In 1981, I joined Wendy’s during their tenth year. Over the next nine-years, we opened thousands of new restaurants. During their peak growth years, Wendy’s opened over 500 new stores per year. Internally, the health of our system was not only gauged on the stock price and earnings per share – we were focused on the profitability at store level because that was the common ground we had between the Company-owned and Franchise-owned restaurants. We knew that if our franchisees were making more money – they would build more stores. If the company stores were making more money – we would report higher earnings and everybody would win. Our Wendy’s franchisees were a critical barometer to how we were doing. We had Two-Commandments regarding our franchisees.

1. Never give a franchisee the simple privilege of paying more royalty without any incremental flow-through profit.

2. We don’t make money on royalty income. We only make money when the franchisee is building more restaurants and that won’t happen if you violate Commandment #1.

Our entire Senior Management Team at Wendy’s was committed to constantly improving the External Guest Experience by focusing on the Internal Guest (most companies call them employees). Dave insisted on quality food, quick service and clean restrooms. To all of us, Dave Thomas was more than our founder and spiritual leader. He was also Wendy’s dad.

In 1990, I joined the Wayne Huizenga’s group at Blockbuster Entertainment, when we only had 900-stores open. During the next seven years – we never opened less than 700 new stores in any given year and when I left, we had 6,500 stores operating. That growth was due to company-owned and franchise-owned stores earning more money than they were expecting. Our entire Senior Management Team was focused on improving the “movie knowledge” so our store associates could match our members to the movies that they would like. Once again, the health of our system was gauged by the store level profits for our company and franchise stores for the same reasons mentioned earlier.

My time at Starbucks was a short one, but when I joined the Howard Schultz team at Starbucks Coffee Company, we had 250-stores operating in the US and had just completed opening 100-new stores the previous year. We were going to begin to reproduce the West Coast success on the East Coast and we opened 150-new stores in 19-months, always focusing on delivering The Starbucks Experience to every Guest, every day in every store. We did that by focusing on the job enrichment and training that we provided to all of our Store Partners (most companies call them employees). All of our growth was through company-owned stores, but store-level earnings were the key to what has become a very successful, quality brand.

What do all three of these brands have in common? How did they facilitate their “exponential growth” plans? Obviously, all three brands had access to “publicly traded” funds – but their successful growth rates were far more attributed to other commonalities.

All three brands had a point of difference from their competitors. They differentiating and exploiting that difference against the industry, while hiring and training the “internal customer” dedicated to exceeding the expectations of the “external customer”.

Equally important to an exponential growth strategy is never build new stores beyond your ability to develop a quality staff to operate them. In all 3 of these companies, we had a “people-plan” as part of our “asset-plan” for growth. In fact, growing pains are simply the result of growing a business faster than your ability to operate.

Never expand by transferring experience managers into your new operation unless you are guaranteed that there is competent management to replace them.

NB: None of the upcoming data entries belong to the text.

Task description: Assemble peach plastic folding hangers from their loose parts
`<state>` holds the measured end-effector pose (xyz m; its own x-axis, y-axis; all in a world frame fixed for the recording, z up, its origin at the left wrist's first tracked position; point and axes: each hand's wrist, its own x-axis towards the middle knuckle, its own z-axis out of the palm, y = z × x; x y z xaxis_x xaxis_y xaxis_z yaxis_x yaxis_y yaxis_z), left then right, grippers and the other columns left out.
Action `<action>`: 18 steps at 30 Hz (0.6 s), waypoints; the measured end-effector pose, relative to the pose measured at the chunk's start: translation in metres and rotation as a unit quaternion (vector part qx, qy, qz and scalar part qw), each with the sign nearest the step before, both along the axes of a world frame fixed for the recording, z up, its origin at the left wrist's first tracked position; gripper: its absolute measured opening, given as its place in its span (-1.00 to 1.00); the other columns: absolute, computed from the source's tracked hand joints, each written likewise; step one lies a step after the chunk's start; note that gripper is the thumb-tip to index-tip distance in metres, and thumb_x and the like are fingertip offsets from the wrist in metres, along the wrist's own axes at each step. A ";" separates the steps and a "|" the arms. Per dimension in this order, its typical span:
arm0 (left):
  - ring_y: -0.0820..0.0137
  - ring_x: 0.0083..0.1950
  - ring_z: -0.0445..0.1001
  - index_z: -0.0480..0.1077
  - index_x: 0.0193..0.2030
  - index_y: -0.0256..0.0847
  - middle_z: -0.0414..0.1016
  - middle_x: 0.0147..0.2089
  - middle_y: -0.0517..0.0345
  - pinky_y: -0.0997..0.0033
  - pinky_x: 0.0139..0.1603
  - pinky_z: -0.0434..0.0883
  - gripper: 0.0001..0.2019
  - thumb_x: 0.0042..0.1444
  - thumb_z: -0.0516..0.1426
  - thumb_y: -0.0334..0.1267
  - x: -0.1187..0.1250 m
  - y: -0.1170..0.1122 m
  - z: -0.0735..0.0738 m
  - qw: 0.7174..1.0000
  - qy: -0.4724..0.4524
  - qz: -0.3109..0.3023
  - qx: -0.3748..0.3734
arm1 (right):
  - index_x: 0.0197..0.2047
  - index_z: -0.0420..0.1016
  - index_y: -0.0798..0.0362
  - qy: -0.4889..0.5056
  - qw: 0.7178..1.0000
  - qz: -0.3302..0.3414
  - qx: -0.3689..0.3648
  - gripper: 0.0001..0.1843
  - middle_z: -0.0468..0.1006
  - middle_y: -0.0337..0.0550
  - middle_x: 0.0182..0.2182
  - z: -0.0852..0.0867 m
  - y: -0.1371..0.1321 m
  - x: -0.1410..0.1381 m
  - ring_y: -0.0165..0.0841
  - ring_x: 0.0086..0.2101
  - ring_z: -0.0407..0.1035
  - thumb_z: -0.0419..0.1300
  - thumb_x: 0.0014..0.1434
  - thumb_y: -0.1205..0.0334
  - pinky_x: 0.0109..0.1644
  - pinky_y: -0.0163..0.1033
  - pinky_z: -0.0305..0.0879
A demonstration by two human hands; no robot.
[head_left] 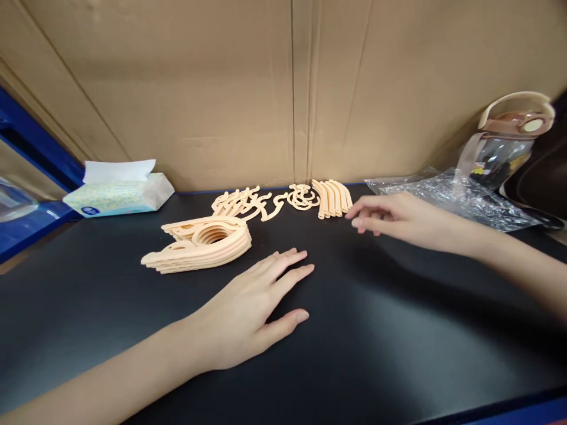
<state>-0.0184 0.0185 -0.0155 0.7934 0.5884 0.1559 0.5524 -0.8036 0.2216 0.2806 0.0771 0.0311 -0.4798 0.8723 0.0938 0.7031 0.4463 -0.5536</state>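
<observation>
My left hand [257,304] rests palm down on the black table with its fingers spread, and nothing is in it. Behind it to the left lies a stack of cream plastic hanger parts [199,245], each with a rounded opening. My right hand [385,217] hovers at the right end of a row of curved cream bars [331,198], its fingers loosely bent and apart. Left of that row lie cream ring-shaped hooks [303,197]. Farther left is a loose group of slim hooked cream pieces [239,202], with one piece [273,208] a little apart.
A tissue pack [119,198] stands at the back left beside a blue frame [33,130]. Crinkled clear plastic film [465,200] and a drinking bottle [505,144] with a handle occupy the back right. A cardboard wall [212,94] closes off the rear of the black table [354,366].
</observation>
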 end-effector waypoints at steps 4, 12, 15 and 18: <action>0.12 0.48 0.02 0.13 0.39 -0.13 0.05 0.47 0.00 -0.12 0.43 0.14 -0.45 0.35 -0.09 0.04 0.013 0.011 0.001 0.999 0.013 0.031 -0.029 | -0.04 0.44 0.03 -0.114 0.979 -0.148 0.086 -0.50 0.59 -0.07 -0.26 -0.001 0.042 0.012 -0.21 -0.31 0.44 0.05 0.22 -0.21 -0.25 -0.15 0.24; 0.13 0.48 0.02 0.17 0.37 -0.18 0.09 0.46 -0.03 -0.12 0.43 0.12 -0.49 0.37 -0.08 -0.03 0.029 0.016 -0.002 0.998 0.003 0.061 -0.022 | 0.14 0.30 0.07 -0.216 0.946 -0.232 0.068 -0.39 0.60 0.05 -0.19 -0.025 0.101 -0.002 -0.07 -0.21 0.48 -0.05 0.27 -0.24 -0.24 -0.12 0.24; 0.14 0.48 0.04 0.15 0.37 -0.16 0.08 0.46 -0.02 -0.12 0.42 0.16 -0.49 0.38 -0.11 -0.01 0.025 0.017 -0.007 0.998 -0.008 0.060 -0.004 | 0.11 0.31 0.03 -0.202 0.953 -0.218 0.056 -0.48 0.60 -0.02 -0.22 -0.028 0.105 -0.006 -0.13 -0.23 0.48 -0.03 0.28 -0.17 -0.26 -0.17 0.25; 0.15 0.47 0.05 0.15 0.38 -0.15 0.09 0.46 0.00 -0.10 0.40 0.19 -0.50 0.39 -0.12 -0.02 0.023 0.018 -0.010 0.998 -0.011 0.055 0.004 | 0.07 0.32 0.01 -0.185 0.959 -0.207 0.045 -0.57 0.60 -0.08 -0.25 -0.028 0.105 -0.007 -0.20 -0.25 0.47 0.00 0.30 -0.08 -0.27 -0.22 0.26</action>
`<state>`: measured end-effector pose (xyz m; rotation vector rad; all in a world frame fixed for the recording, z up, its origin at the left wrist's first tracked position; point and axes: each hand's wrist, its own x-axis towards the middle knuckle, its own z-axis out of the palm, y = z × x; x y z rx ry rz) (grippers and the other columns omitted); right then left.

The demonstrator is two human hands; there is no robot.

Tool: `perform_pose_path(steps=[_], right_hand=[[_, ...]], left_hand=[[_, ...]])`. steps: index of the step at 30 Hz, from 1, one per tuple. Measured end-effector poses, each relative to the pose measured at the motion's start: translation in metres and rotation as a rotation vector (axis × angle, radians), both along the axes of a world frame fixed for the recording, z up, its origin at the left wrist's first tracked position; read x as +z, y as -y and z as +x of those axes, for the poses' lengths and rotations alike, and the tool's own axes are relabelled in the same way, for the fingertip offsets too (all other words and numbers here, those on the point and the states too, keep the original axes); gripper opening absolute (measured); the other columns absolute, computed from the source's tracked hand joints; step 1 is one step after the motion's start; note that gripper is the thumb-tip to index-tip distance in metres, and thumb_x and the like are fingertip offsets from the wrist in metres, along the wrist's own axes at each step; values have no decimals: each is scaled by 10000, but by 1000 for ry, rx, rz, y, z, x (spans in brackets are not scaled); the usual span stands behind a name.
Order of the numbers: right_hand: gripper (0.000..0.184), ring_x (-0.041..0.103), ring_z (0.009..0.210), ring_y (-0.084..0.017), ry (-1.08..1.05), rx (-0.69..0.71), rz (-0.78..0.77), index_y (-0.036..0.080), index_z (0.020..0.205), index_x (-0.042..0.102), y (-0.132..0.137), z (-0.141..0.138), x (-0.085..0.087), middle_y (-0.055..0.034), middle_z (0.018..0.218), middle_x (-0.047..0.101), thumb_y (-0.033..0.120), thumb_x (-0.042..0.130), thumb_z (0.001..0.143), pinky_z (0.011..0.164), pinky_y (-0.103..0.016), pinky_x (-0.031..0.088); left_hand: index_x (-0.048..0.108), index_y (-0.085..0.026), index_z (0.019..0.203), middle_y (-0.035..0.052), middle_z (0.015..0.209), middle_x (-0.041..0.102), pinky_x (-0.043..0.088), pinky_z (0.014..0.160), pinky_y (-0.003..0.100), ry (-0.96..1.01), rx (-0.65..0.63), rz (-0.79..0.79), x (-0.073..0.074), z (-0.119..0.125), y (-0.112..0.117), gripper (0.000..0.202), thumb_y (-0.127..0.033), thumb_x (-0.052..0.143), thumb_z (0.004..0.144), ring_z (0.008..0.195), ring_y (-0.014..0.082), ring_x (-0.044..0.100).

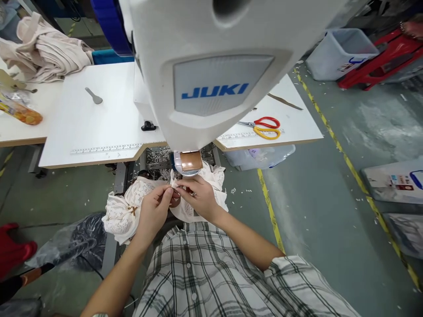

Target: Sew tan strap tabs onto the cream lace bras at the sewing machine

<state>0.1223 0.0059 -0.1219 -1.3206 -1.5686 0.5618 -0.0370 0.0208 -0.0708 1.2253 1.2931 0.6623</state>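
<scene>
Both hands meet just below the head of a white JUKI sewing machine (211, 83). Thumb and fingers of my left hand (157, 207) pinch a small edge of cream lace fabric (125, 211). From the other side, my right hand (200, 196) pinches the same edge, its fingertips close to the left ones. The lace hangs bunched on both sides of the hands, with a small brown bow-like mark on its left part. A copper-coloured plate (191, 161) on the machine sits right above the fingers. The needle area is hidden.
Red-and-yellow-handled scissors (267, 127) lie on the right side of the white table (109, 119). A grey spoon-shaped tool (94, 95) rests on the left side. Folded cream fabric (49, 48) is piled at the back left. A clear plastic bin (261, 156) stands under the table's right edge.
</scene>
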Motion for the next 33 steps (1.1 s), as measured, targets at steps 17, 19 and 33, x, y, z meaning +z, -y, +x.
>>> perform_pose_path(steps=[17,19,33], right_hand=[[401,611,1046,-305,860,-303,-421,80,1273,608,-99,287,45,-236,1181,620,128,493,892,899,-407,481],[375,628,953,-295,898,-233,-487,108,1259,620,-100,302,43,-220,1103,632,201,531,908,830,-377,482],[302,644,761,-206,537,-254,-317,261,1185,635,47,184,23,-76,1005,683,393,574,920,660,-340,517]], left_hand=[[581,-190,632,-2,582,549,396,527,226,-231,-100,48,4,12,-15,468,-619,554,818,564,137,485],[611,-181,687,-5,610,556,404,538,216,-116,-70,-49,7,13,-15,439,-602,592,807,581,127,487],[636,-151,843,33,796,647,453,566,198,444,119,-378,4,2,-11,249,-377,736,807,643,92,545]])
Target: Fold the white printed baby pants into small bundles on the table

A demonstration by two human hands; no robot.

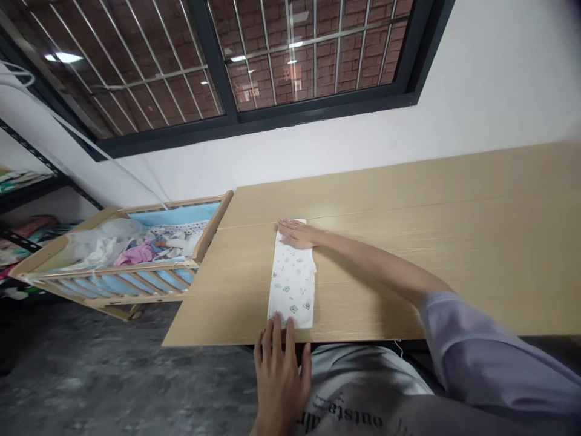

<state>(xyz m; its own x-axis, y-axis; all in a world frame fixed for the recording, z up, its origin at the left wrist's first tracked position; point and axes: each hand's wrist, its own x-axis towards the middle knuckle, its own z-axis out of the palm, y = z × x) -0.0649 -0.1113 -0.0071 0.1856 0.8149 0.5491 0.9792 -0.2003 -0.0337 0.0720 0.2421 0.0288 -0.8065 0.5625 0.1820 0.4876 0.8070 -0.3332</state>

To do otherwise, you will experience “profitless-prosperity” – or negative-same-store-sales while you are growing exponentially.

Regardless of your industry, your customers are most essential to your business success and your ability to survive during a good economy and the poor economic times. Constantly upgrade your staff, especially during periods of economic slowdowns because if you are focused on outstanding customer service, mediocrity is most apparent when sales begin to slide.